My son was born in July 2018 and got his first sickness in October, and then again in November, in between the times that he would have visited the doctor for a well-child check-up of course. We also visited the ER one of those times, which was a whole other experience.

All of this time in waiting rooms and driving to and from the doctor gave me time to think (before I have to leave the office today for a doctor appointment for my son, go figure).

If we place such importance on visiting the doctor and immunizations and well-child check-ups in the first year of a child’s life, why don’t we emphasize the same importance when someone becomes a new believer?

Like a newborn baby, this person who has just made a profession of faith in Christ will need extra nurturing. Like a newborn baby, they are not born-again as a self-sufficient Christian who just knows what to do next.

Like a newborn baby has a parent that dotes over them and cares for them with devotion, newborn Christians need active discipleship relationships to help them grow into the healthy, well-rounded believer that they have potential to become.

Too often, we as the Church see baptisms and conversions to faith at camp, or family events at the church, and fail to follow up with the person who just made an extremely important life decisions.

This person needs one person to come alongside them and help build their faith in God, answering questions for them along the way and, like a baby who is learning to walk, this person will be there to catch them with they fall, and support them as they get back on their feet in their efforts to pursue Christ.

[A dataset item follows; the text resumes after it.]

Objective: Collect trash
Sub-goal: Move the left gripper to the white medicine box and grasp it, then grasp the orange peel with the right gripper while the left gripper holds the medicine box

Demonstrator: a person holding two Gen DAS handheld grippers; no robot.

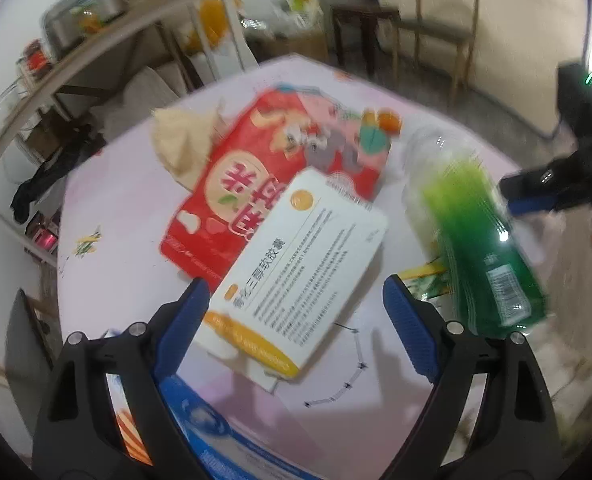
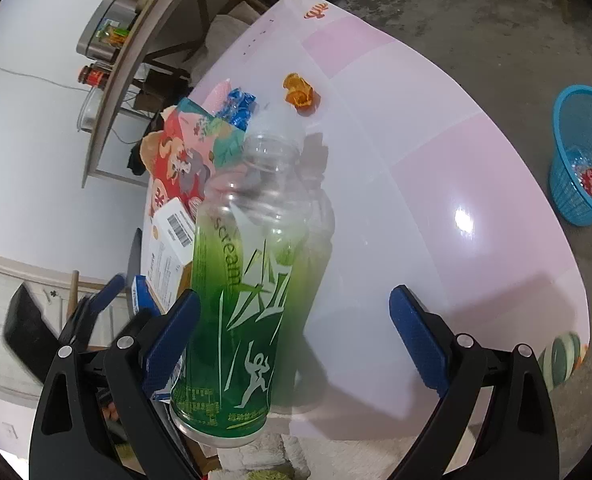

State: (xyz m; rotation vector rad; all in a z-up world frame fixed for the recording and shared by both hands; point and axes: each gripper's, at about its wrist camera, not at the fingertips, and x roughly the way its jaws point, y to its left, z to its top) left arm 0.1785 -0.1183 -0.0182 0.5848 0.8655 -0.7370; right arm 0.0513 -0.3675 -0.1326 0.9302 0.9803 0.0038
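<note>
Nearest to the right wrist camera stands the green bottle (image 2: 247, 280), between the fingers of the right gripper (image 2: 296, 332). The jaws are wide apart; the left pad is very close to the bottle wall or just touches it, I cannot tell which, and the right pad is well clear. The bottle looks empty, with no cap on, so I judge it light, thin and easy to crush or tip. Its plastic sleeve seems slippery; a hold low on the labelled body is safer than on the clear ribbed shoulder.

In the left wrist view the left gripper (image 1: 296, 320) is also spread wide, and the white medicine box (image 1: 300, 276) lies between its pads, not pressed by them. The box is blurred. It is light cardboard, fairly stiff across its narrow sides. Behind it lies the red snack bag (image 1: 223, 200), soft and crinkly, on the pink table (image 2: 436, 184). The blue basket (image 2: 584, 160) waits on the floor at the far right.
</note>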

Think back to someone who made a profession of faith in Christ you may have invited to church, or someone you went to camp with, or if you helped volunteer at a church event. Now, think about the level of involvement you’ve had in their life since they made that decision.

Have you been there for them as a friend, a disciple, someone they can look to for godly nourishment and growth? If you haven’t, there is still time. Reconnect with them and begin to build relationships that last and relationships in which you both benefit from your discipleship relationship.

Jesus didn’t just pick 12 disciples and say, “Okay now go tell others about me!” No, He spent time with them, He answered their questions, dealt with their unbelief and loved them and corrected them through their mistakes. Be that person for someone in your life.